The show has been curated by art historian Professor Ann Sumner, the University’s Head of Cultural Engagement, who said: “The exhibition concentrates on Mitzi Cunliffe’s major public art commissions, including her little-known contribution to the Festival of Britain, which launched her career in this country, as well as commissions for other Universities such as Liverpool, for schools in Manchester, her frieze for the Heaton Park Pumping Station, also in Manchester, and the remarkable War of the Roses screen in Lewis’s department store in Liverpool.

“The 1950s were an extraordinarily prolific years for her.”

Sculpture specialist and author Ben Read said: “Mitzi Cunliffe was a lively contributor to British sculpture in the post-war period.  She was active in providing sculpture in the public field and prominent in her use of a wide variety of materials.

“Later in the 1960s, she specialised in creating mass-produced concrete relief panels to feature on buildings. In many ways she successfully expanded the nature of sculpture production.”

The Leeds exhibition will focus on the Man-Made Fibres sculpture, culminating in the 60th anniversary of the building on which it sits, on 29 June.

Items on display – some for the first time – will include Cunliffe’s original maquettes (preliminary models), photographs, letters, drawings, textiles, ceramics and exhibition catalogues.

Arthritis and eye problems led Cunliffe to switch to teaching and writing from the early 1970s. She later developed Alzheimer’s disease and retired to Oxfordshire where she died aged 88 in 2006.
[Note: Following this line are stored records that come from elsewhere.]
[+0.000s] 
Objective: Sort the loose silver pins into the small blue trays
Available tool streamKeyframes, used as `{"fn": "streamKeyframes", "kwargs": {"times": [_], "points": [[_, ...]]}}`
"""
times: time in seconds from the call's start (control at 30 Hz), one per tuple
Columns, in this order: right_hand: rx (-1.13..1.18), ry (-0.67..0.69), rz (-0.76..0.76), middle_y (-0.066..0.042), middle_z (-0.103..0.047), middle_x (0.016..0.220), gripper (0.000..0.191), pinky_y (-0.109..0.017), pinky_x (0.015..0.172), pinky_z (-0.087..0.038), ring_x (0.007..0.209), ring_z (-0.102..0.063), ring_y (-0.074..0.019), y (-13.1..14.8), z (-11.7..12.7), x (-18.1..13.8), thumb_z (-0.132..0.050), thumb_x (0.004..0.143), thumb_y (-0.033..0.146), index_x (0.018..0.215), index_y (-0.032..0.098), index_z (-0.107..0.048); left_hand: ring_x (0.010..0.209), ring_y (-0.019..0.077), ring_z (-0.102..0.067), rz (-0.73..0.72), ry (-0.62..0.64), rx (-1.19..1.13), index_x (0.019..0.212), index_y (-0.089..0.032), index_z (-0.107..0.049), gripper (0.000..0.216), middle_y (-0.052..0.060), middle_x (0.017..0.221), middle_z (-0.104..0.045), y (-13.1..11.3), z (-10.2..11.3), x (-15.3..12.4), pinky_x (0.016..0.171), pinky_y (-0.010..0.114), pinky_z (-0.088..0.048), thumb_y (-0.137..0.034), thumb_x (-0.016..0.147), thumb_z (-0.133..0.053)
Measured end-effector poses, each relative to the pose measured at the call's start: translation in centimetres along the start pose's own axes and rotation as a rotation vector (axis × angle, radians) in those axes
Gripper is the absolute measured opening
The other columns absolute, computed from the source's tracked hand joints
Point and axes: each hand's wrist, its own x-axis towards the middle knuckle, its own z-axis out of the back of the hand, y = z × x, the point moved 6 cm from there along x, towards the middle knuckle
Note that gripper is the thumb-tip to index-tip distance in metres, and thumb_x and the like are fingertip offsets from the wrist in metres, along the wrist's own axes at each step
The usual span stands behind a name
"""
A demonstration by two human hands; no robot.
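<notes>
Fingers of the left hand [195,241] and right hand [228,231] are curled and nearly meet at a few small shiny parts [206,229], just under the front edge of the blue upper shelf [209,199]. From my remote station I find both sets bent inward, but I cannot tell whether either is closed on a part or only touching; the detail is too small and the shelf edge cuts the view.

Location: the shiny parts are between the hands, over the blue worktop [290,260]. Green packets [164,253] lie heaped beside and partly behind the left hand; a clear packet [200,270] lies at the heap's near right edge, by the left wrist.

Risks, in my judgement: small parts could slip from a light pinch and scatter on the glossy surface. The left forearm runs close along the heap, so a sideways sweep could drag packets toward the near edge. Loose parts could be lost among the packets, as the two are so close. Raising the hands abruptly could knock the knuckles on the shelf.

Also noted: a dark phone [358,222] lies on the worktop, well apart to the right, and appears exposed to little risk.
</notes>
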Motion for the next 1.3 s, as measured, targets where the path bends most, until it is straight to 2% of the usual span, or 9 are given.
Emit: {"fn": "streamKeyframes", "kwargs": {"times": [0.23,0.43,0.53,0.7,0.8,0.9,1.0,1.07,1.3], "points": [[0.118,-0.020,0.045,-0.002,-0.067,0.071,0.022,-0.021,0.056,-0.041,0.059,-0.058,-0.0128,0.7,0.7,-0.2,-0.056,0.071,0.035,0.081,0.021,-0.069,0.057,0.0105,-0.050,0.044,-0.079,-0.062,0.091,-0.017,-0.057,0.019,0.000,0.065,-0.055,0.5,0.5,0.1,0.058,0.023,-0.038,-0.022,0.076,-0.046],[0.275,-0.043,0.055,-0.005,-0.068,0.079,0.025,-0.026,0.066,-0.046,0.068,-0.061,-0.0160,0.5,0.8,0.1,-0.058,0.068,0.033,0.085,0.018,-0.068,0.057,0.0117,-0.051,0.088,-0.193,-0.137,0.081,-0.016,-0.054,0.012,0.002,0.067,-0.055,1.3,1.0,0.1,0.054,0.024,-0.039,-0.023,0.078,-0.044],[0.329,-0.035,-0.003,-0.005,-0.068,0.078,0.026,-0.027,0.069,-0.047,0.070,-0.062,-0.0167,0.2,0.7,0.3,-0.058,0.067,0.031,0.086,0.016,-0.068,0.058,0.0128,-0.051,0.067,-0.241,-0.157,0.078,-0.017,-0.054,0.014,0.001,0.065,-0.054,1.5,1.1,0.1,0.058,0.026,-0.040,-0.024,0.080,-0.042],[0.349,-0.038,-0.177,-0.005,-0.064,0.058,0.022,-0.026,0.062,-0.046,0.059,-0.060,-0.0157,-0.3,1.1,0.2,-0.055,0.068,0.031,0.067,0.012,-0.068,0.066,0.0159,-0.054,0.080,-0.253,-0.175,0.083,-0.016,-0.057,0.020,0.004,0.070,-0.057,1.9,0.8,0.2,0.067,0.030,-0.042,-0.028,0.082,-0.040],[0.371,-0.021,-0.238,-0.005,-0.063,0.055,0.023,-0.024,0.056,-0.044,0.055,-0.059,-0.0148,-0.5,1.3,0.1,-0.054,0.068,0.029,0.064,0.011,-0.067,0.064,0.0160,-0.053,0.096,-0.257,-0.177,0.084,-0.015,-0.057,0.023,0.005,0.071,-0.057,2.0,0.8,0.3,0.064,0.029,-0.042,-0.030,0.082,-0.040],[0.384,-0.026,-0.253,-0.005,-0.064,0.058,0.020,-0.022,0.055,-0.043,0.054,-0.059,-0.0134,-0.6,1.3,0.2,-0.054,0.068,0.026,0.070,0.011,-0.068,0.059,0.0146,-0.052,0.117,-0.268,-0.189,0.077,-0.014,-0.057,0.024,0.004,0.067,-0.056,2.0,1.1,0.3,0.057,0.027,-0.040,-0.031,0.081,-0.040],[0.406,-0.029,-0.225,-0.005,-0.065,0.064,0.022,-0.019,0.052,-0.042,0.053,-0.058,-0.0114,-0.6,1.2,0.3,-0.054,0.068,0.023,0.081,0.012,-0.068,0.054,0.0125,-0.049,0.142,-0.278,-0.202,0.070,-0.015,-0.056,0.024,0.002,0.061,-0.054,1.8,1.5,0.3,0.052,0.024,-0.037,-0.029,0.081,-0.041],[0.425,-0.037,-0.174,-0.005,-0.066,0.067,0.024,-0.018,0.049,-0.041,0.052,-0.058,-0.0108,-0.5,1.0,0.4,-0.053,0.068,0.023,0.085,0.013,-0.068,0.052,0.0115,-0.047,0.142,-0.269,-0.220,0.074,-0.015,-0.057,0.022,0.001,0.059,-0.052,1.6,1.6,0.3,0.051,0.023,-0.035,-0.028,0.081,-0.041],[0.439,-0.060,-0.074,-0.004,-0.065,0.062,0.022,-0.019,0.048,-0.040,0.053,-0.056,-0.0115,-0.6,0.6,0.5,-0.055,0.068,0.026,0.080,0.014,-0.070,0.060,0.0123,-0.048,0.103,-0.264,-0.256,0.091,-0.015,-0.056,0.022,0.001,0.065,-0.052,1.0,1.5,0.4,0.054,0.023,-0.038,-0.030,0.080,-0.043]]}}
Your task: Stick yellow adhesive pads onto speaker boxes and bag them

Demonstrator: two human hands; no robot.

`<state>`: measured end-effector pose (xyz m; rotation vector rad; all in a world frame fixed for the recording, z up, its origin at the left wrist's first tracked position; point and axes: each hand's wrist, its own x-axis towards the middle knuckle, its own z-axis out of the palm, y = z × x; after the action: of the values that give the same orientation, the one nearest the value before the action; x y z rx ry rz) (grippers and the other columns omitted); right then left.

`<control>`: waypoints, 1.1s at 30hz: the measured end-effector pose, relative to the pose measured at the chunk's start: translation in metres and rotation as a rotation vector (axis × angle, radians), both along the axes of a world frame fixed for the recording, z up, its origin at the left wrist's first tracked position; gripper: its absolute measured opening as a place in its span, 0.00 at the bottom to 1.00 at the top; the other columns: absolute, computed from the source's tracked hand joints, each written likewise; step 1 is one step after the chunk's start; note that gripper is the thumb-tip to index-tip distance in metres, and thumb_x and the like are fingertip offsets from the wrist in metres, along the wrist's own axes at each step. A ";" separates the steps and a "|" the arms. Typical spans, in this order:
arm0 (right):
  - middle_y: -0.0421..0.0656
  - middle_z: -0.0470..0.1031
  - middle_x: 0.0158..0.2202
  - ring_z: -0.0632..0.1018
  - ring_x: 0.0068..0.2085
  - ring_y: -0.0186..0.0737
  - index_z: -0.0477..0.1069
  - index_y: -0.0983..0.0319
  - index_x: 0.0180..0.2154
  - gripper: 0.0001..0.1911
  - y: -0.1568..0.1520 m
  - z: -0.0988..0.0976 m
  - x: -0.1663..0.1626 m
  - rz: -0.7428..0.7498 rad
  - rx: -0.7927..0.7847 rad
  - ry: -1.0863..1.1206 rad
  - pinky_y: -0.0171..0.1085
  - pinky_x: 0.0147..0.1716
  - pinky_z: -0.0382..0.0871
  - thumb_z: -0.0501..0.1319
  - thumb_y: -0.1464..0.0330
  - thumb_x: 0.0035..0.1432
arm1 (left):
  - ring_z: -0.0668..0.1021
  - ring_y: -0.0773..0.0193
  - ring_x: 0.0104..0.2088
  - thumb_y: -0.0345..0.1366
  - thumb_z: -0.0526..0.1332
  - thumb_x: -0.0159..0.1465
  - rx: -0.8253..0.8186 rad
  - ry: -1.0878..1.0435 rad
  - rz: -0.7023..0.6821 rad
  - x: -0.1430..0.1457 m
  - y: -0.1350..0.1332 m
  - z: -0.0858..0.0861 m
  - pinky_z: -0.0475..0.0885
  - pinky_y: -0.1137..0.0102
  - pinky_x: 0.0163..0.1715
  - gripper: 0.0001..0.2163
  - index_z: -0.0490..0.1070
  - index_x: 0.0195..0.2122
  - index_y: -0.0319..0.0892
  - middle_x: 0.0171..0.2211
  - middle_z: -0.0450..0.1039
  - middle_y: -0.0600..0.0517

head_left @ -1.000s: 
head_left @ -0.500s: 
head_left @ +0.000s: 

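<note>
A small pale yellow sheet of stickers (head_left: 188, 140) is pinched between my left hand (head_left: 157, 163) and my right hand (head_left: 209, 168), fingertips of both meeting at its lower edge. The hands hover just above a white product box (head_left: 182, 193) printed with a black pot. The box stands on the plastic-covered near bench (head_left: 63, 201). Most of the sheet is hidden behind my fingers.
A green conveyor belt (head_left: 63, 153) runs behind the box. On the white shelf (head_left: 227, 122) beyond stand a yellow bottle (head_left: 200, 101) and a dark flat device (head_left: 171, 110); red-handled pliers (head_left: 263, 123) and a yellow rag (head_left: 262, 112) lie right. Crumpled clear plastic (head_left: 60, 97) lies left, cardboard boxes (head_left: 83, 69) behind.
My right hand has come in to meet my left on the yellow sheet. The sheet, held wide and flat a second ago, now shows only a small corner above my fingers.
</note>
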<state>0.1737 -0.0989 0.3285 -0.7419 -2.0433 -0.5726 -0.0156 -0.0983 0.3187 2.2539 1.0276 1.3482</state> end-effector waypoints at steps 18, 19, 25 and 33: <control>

As part of the year’s events to celebrate Cunliffe’s association with the University, Man-Made Fibres is being conserved, and new public art will be commissioned in response to it.

The exhibition forms part of the University of Leeds Public Art Project and will be accompanied by a series of events and talks, as part of The Yorkshire Year of the Textile celebrations. It also coincides with the Out There: Our Post-War Public Art exhibition organised by Historic England at Somerset House (until 10 April).

Lord Harewood has generously lent his BAFTA award to the exhibition.